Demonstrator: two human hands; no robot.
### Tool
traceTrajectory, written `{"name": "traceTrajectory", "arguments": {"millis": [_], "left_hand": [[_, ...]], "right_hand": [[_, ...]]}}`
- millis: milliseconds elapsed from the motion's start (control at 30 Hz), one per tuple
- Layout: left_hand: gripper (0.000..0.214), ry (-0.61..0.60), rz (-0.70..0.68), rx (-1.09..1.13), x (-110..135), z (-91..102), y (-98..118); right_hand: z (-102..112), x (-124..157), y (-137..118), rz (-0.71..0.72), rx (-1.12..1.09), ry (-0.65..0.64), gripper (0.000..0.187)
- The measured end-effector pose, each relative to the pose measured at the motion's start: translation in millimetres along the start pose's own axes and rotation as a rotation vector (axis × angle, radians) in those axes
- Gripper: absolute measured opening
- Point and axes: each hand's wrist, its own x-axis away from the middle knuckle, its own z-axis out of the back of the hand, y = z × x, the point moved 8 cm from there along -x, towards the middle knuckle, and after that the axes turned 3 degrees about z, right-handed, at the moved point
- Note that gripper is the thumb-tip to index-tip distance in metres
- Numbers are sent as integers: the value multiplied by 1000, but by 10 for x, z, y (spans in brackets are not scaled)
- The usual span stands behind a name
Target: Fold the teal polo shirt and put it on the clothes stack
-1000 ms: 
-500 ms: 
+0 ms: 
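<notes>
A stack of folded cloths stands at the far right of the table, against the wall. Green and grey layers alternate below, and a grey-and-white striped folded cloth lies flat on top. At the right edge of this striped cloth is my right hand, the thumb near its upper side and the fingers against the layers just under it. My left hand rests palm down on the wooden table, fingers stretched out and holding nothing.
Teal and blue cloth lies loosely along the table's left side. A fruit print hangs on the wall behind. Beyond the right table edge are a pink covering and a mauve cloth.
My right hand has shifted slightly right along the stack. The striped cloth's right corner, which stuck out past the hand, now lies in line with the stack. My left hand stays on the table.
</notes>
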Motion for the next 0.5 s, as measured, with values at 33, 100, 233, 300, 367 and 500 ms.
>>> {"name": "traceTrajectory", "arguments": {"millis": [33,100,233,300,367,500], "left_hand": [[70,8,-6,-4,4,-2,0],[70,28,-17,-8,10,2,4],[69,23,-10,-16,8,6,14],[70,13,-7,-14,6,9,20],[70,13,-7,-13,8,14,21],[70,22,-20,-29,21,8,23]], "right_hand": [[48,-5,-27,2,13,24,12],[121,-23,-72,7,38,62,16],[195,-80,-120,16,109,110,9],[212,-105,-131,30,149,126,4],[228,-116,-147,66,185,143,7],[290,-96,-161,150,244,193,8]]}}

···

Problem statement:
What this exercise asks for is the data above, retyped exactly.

Your response:
Demonstrator: two human hands; no robot.
### Tool
traceTrajectory, written `{"name": "traceTrajectory", "arguments": {"millis": [_], "left_hand": [[_, ...]], "right_hand": [[_, ...]]}}`
- millis: milliseconds elapsed from the motion's start (control at 30 Hz), one per tuple
- Layout: left_hand: gripper (0.000..0.214), ry (-0.61..0.60), rz (-0.70..0.68), rx (-1.09..1.13), x (-110..135), z (-91..102), y (-98..118); right_hand: z (-102..112), x (-124..157), y (-137..118), rz (-0.71..0.72), rx (-1.12..1.09), ry (-0.65..0.64), gripper (0.000..0.187)
- The measured end-effector pose, each relative to the pose measured at the motion's start: translation in millimetres along the start pose's own axes and rotation as a rotation vector (axis × angle, radians) in those axes
- Gripper: absolute measured opening
- Point and axes: each hand's wrist, its own x-axis away from the middle knuckle, its own z-axis out of the back of the hand, y = z × x, the point moved 8 cm from there along -x, towards the middle knuckle, and after that the axes turned 3 degrees about z, right-handed, at the moved point
- Note that gripper is the thumb-tip to index-tip distance in metres
- Numbers are sent as integers: the value multiplied by 1000, but by 10 for x, z, y (spans in brackets are not scaled)
- The usual span stands behind a name
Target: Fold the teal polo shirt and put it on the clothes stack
-1000 ms: 
-500 ms: 
+0 ms: 
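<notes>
A stack of folded cloths stands at the far right of the table, against the wall. Green and grey layers alternate below, and a grey-and-white striped folded cloth lies flat on top. At the right edge of this striped cloth is my right hand, the thumb near its upper side and the fingers against the layers just under it. My left hand rests palm down on the wooden table, fingers stretched out and holding nothing.
Teal and blue cloth lies loosely along the table's left side. A fruit print hangs on the wall behind. Beyond the right table edge are a pink covering and a mauve cloth.
My right hand has shifted slightly right along the stack. The striped cloth's right corner, which stuck out past the hand, now lies in line with the stack. My left hand stays on the table.
</notes>
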Motion for the next 0.5 s, as measured, with values at 33, 100, 233, 300, 367 and 500 ms.
>>> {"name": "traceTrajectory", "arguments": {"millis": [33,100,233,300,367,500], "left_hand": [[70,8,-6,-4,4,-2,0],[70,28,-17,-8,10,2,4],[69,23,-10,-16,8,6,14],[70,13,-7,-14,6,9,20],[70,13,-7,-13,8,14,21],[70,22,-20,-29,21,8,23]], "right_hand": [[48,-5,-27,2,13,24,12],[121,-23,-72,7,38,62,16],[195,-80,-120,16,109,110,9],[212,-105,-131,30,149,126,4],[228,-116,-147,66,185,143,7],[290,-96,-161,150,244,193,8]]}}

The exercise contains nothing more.